Required action:
Tally every line below where "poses" appears, then report the total alone.

------------------------------

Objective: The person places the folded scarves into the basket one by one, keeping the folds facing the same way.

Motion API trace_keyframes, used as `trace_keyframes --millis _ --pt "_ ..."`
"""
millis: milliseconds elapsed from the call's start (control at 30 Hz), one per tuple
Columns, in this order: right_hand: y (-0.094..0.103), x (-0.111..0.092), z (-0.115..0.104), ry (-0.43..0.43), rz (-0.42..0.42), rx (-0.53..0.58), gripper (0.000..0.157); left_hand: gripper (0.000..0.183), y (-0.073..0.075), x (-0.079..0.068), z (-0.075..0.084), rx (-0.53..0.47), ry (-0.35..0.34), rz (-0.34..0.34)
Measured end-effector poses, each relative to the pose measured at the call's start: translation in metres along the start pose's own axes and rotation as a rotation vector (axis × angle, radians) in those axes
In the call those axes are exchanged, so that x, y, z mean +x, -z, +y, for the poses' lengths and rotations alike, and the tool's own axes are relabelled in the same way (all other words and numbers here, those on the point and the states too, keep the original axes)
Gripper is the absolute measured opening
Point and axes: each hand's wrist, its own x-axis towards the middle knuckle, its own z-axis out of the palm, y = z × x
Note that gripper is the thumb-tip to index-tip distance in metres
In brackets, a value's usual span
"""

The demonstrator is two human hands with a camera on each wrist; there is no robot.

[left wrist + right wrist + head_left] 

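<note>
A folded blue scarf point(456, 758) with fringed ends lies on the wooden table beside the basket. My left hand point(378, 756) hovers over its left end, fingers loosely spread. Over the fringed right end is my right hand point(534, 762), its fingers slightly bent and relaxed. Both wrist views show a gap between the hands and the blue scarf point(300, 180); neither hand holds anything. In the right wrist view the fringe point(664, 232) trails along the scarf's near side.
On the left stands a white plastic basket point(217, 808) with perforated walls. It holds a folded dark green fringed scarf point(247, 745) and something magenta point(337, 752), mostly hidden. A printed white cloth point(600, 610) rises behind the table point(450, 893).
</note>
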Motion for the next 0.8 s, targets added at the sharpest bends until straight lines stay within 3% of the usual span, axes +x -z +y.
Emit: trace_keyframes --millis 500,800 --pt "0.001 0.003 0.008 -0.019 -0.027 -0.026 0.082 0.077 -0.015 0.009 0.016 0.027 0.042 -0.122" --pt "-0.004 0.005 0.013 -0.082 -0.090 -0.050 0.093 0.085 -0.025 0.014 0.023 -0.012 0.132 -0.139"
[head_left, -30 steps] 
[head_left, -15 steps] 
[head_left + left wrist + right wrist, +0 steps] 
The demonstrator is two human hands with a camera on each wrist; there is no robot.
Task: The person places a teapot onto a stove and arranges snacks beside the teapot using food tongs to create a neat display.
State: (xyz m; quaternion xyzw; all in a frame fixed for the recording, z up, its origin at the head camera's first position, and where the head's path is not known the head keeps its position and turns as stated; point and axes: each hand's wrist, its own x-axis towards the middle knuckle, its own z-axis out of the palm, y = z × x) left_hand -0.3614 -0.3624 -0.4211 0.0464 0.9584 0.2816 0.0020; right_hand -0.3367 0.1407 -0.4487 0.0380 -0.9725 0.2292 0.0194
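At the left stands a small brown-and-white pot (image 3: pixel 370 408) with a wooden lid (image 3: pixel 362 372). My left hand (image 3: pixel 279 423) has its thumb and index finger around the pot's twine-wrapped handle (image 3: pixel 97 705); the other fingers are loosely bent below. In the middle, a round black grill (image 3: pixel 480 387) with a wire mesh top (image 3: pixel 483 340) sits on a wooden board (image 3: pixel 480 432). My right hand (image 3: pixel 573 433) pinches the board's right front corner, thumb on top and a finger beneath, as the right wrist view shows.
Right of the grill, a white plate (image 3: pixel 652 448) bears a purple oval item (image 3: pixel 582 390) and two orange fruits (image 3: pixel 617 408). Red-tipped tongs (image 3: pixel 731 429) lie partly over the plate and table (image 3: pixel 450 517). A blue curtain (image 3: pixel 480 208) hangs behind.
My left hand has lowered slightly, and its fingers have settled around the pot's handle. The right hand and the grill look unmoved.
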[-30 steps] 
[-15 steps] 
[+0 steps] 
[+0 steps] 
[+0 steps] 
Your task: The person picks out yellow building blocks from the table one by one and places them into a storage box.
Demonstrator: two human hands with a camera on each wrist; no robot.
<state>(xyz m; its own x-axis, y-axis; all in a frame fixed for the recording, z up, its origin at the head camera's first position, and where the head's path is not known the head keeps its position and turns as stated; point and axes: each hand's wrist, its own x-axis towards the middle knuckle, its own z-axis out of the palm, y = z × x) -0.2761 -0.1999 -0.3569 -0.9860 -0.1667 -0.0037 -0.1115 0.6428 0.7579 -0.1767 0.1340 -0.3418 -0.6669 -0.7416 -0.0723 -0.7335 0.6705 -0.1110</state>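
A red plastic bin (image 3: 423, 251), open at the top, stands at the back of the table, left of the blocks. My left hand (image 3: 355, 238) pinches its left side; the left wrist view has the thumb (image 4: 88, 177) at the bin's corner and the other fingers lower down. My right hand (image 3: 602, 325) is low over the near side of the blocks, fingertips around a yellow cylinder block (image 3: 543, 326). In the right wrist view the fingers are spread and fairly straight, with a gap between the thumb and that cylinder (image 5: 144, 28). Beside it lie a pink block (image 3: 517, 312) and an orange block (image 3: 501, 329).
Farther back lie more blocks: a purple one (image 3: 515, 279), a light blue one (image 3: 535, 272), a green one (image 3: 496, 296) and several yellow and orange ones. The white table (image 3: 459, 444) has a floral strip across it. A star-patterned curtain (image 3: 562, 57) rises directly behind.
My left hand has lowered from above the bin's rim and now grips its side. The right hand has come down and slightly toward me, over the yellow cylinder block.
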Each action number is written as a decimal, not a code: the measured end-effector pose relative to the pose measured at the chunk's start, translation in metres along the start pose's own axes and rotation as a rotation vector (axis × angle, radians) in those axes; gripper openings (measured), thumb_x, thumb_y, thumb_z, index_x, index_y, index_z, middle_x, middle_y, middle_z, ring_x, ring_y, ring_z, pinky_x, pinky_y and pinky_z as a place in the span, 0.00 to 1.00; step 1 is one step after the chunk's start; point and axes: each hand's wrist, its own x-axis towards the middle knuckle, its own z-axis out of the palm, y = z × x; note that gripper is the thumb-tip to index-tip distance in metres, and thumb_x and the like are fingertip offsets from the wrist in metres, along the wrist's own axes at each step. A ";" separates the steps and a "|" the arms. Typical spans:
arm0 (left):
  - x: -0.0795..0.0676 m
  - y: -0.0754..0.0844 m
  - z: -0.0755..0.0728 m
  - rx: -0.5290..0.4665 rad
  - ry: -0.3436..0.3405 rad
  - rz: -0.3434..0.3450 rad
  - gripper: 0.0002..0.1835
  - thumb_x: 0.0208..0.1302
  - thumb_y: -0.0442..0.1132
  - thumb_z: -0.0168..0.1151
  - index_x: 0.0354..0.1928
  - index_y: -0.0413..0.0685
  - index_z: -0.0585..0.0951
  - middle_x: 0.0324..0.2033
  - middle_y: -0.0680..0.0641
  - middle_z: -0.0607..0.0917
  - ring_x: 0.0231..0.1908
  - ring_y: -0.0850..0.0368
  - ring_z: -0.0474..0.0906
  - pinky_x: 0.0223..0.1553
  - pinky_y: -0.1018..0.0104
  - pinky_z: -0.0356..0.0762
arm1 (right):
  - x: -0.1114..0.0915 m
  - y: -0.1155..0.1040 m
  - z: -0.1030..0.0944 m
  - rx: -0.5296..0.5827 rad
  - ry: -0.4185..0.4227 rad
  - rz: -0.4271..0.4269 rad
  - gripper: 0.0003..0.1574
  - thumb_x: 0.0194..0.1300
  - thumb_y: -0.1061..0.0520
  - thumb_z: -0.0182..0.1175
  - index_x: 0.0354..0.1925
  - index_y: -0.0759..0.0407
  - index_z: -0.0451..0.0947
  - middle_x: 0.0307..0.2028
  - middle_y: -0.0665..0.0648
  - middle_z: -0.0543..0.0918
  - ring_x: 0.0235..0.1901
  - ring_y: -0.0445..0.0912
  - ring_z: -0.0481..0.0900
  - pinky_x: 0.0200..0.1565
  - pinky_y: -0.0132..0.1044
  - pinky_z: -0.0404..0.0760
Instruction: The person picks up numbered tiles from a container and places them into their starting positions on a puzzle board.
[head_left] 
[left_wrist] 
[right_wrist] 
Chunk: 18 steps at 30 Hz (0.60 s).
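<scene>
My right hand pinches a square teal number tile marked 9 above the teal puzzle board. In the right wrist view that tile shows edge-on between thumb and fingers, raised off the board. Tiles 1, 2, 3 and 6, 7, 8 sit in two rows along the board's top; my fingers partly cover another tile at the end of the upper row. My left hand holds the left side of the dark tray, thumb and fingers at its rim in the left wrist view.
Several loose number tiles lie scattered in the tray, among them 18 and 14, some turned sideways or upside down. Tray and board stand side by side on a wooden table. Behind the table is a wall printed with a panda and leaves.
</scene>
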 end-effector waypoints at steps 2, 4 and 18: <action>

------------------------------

Solution to the exercise:
2